Katherine Cullen’s unusual role in “Death of Walt Disney”

Katherine Cullen, familiar to audiences for her vast body of acclaimed theatre work, is currently starring as Walt Disney’s daughter in Lucas Hnath’s A Public Reading of an Unproduced Screenplay About the Death of Walt Disney. The Canadian premiere of the boldly experimental play is co-presented by Outside the March and Soulpepper Theatre and directed by Mitchell Cushman.

Katherine Cullen as Disney’s daughter (image courtesy of Outside the March and Soulpepper Theatre)

Cullen is energized by the immersive aspect of the production. When audience members enter the Baillie Theatre, they find not the usual rows of seats, but an open space with a screen playing Disney’s upbeat and iconic black-and-white animated film Steamboat Willie. A cutting-edge animated film when it was released,  it depicts the version of Mickey Mouse that (to Disney’s dismay) recently entered the public domain, and can now be used by anyone without any copyright concerns. Setting the tone for the performance to come, the film is at once an emblem of the vaunted Disney empire and a reminder that even the strongest empires are fighting a losing battle with time.  

A path guides audience members past the screen and curtain to the actual stage area. “The most exciting thing about the way we’re staging the show is that it’s on the actual stage of Soulpepper’s Baillie Theatre, and the audience gets to sit in very close proximity to the action,” Cullen explains. To bring them into the imagined complex realities behind the Disney juggernaut, the audience sits in the round, in two rows of seats arranged on the stage itself. They are just inches from the action, which revolves around a centrally situated desk with a chair on each side, in which the four actors sit. 

This staging underscores the themes of Hnath’s play – particularly the division between public and private personas, and what really takes place behind closed doors. A Public Reading of an Unproduced Screenplay About the Death of Walt Disney is structured as a dramatic reading of a darkly comedic screenplay exploring Walt Disney’s life and legacy during his final days. Disney himself is the main reader, the main character – and, it seems pretty clear, the writer. The intimate staging makes audience members feel like they are eavesdropping on a private, at times controversial performance – one they should probably not be privy to. 
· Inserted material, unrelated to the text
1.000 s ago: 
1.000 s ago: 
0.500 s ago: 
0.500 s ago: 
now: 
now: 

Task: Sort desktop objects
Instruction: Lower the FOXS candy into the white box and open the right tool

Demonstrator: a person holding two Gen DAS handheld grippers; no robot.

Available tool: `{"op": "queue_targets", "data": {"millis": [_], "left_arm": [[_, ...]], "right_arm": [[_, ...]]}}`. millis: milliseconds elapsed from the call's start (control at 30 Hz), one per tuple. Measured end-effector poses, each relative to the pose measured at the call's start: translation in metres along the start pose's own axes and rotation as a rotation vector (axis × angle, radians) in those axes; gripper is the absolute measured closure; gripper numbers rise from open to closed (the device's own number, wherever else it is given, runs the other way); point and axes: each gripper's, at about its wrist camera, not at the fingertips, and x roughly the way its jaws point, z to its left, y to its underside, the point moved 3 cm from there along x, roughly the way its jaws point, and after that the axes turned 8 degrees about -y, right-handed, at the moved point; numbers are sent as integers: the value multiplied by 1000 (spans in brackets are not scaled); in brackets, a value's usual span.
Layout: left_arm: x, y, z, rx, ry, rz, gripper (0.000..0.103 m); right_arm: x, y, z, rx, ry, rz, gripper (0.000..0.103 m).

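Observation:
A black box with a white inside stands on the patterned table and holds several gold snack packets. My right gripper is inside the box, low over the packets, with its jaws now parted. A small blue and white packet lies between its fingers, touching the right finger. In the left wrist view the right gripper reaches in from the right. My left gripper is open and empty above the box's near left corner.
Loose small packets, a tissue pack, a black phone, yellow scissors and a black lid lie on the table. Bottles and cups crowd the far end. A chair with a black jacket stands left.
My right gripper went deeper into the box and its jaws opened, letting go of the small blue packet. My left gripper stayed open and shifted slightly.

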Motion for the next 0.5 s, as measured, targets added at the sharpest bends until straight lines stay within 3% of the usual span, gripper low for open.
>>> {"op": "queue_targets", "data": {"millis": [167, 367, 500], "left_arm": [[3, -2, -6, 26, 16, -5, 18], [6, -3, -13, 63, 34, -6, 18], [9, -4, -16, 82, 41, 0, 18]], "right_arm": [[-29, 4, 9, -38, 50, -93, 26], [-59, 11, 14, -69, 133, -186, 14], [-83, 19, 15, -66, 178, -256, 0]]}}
In the script he reads, Walt Disney (a towering, magnetic performance by theatre great and a Soulpepper founding member, Diego Matamoros) reflects on his ambitions and achievements, and unfolds the darker aspects of his personality and his hunger for control and permanence. The  three other characters (or more accurately, actors) who join him are his brother Roy (Anand Rajaram), his unnamed daughter (Cullen), and her husband, his son-in-law Ron (Tony Ofori). They provide different perspectives on Disney’s actions and their consequences —though because it is Walt’s screenplay and reading, he and he alone dictates the sequence of scenes. He calls out with relish each setting change, establishing shot and close-up. And he cuts scenes short – flinging pages to the floor – when he doesn’t like what the actor / character is revealing. From start to finish, he exerts iron-fisted control over what is disclosed or discussed, and when.  The play explores themes of power, control, creation, and the complexities of a visionary’s legacy – all wrapped in this meta-theatrical format that blurs the lines between reality and fiction.  
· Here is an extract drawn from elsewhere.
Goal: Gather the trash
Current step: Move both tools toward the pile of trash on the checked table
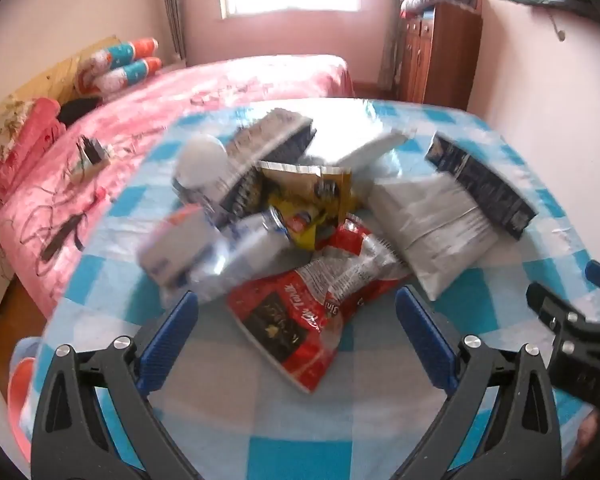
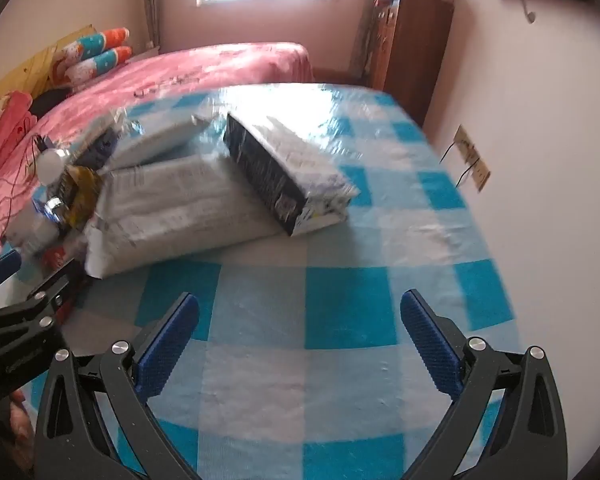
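In the left wrist view, the left hand-held gripper [image 1: 296, 316] stands wide open at the bottom of the frame, holding nothing. Just beyond its tips, mid-frame, lies a red snack bag [image 1: 300, 320] at the near edge of the trash pile on the blue-checked desk [image 1: 300, 432].

In the right wrist view, the right hand-held gripper [image 2: 300, 320] is also wide open and empty over bare cloth. A grey mailer bag [image 2: 172, 212] and a black box [image 2: 268, 176] lie toward the upper left.
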A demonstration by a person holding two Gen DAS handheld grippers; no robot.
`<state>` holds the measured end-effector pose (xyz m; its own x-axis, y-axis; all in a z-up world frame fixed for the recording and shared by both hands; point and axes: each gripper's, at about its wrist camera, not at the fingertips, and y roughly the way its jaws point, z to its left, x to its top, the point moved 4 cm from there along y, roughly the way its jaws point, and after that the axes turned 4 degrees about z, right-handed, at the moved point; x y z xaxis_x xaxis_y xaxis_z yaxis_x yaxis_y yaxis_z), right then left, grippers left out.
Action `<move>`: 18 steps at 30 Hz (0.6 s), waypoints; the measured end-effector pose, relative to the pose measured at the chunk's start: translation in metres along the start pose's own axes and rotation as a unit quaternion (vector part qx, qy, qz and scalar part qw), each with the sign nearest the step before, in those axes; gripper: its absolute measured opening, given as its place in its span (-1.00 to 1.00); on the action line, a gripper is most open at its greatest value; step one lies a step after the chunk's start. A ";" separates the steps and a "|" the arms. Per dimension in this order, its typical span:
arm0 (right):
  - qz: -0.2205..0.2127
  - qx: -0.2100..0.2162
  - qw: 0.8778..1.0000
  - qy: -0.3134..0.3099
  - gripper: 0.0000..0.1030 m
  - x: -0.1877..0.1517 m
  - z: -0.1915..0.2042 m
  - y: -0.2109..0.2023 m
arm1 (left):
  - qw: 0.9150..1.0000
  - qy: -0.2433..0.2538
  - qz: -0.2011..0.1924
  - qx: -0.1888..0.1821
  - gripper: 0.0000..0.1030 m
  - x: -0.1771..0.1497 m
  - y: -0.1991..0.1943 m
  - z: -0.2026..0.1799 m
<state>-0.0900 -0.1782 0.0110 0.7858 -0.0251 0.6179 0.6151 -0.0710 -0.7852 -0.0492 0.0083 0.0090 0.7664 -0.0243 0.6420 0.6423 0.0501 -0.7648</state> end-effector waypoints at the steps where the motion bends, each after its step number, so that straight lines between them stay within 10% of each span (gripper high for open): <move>1: -0.014 -0.004 1.000 0.003 0.93 0.002 -0.002 -0.009 | 1.000 -0.001 -0.011 -0.001 0.93 0.001 -0.009 0.001; 18: -0.134 -0.015 0.991 -0.003 0.93 0.022 -0.004 -0.101 | 0.995 -0.016 -0.098 -0.009 0.93 0.010 -0.092 0.028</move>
<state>-0.1347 -0.1759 0.1040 0.5956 0.0047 0.8033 0.7993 -0.1032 -0.5920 -0.1008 0.0318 0.0872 0.6253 0.0002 0.7804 0.7801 0.0289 -0.6250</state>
Diego Matamoros, Tony Ofori, Anand Rajaram and Katherine Cullen in Death of Walt Disney. Photo by Dahlia Katz

Outside the March excels in providing unexpected, out-of-the-box immersion, and A Public Reading of an Unproduced Screenplay About the Death of Walt Disney delivers this in an especially absorbing and unusual form. Cullen describes working with Outside the March on the play as “both challenging and exhilarating”. The precision required in the script provides an extraordinarily rigorous framework within which the actor/character operates, but “once you get in the groove, it can really take off.” But it’s important to be careful because “it’s very easy to lose your way, and you can’t improvise out of it!”  
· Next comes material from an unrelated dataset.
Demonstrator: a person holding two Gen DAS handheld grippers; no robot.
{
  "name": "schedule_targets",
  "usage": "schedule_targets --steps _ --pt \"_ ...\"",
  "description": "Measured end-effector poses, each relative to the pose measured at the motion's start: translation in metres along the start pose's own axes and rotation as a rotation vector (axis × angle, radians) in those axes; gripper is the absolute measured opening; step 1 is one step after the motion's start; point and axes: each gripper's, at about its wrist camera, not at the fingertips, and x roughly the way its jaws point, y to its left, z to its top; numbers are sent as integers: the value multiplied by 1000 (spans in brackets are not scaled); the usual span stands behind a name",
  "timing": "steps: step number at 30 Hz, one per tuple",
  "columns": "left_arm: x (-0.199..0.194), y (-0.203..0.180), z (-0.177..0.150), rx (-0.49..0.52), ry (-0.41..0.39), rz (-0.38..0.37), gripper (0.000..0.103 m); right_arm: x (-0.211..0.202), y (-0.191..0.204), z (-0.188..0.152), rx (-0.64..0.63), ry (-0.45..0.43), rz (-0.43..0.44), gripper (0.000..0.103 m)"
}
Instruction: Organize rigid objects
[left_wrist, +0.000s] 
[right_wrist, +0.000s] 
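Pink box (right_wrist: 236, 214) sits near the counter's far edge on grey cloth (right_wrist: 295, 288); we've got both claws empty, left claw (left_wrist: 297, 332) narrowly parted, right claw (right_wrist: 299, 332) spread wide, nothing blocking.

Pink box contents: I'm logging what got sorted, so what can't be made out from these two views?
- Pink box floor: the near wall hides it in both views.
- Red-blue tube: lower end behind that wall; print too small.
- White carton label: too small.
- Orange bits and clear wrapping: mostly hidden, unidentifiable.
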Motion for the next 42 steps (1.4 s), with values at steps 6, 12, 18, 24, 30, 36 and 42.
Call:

Within the tight confines of that framework, Cullen delivers a compelling performance which moves from understated and acted upon, to assertive and enraged, and finally to resigned and in control. Remarkably, Cullen’s character spends the first half of the play unnamed and unacknowledged, sitting silently at the desk with Disney and his brother Roy, listening and reacting non-verbally to their words. At this point, the audience has no idea who she is or why she is there. When she eventually is acknowledged and the script grants her her first lines, she is just “Daughter” – defined solely by her role in relationship to star and scriptwriter Walt.

The role demands an emotional authenticity that pushes more and more emphatically against the egocentricity of Walt’s script and its need to make other characters secondary and subservient to his empire-building ambitions. “The character I’m playing has to confront her life and her relationships with a kind of uncompromising honesty, despite it being uncomfortable,” Cullen reflects. “I think that’s fascinating, and it drew me to the role because the character is able to shred a kind of self-deception that’s hard to do in life” (and even harder to do in art that is an expression of another character’s egotism).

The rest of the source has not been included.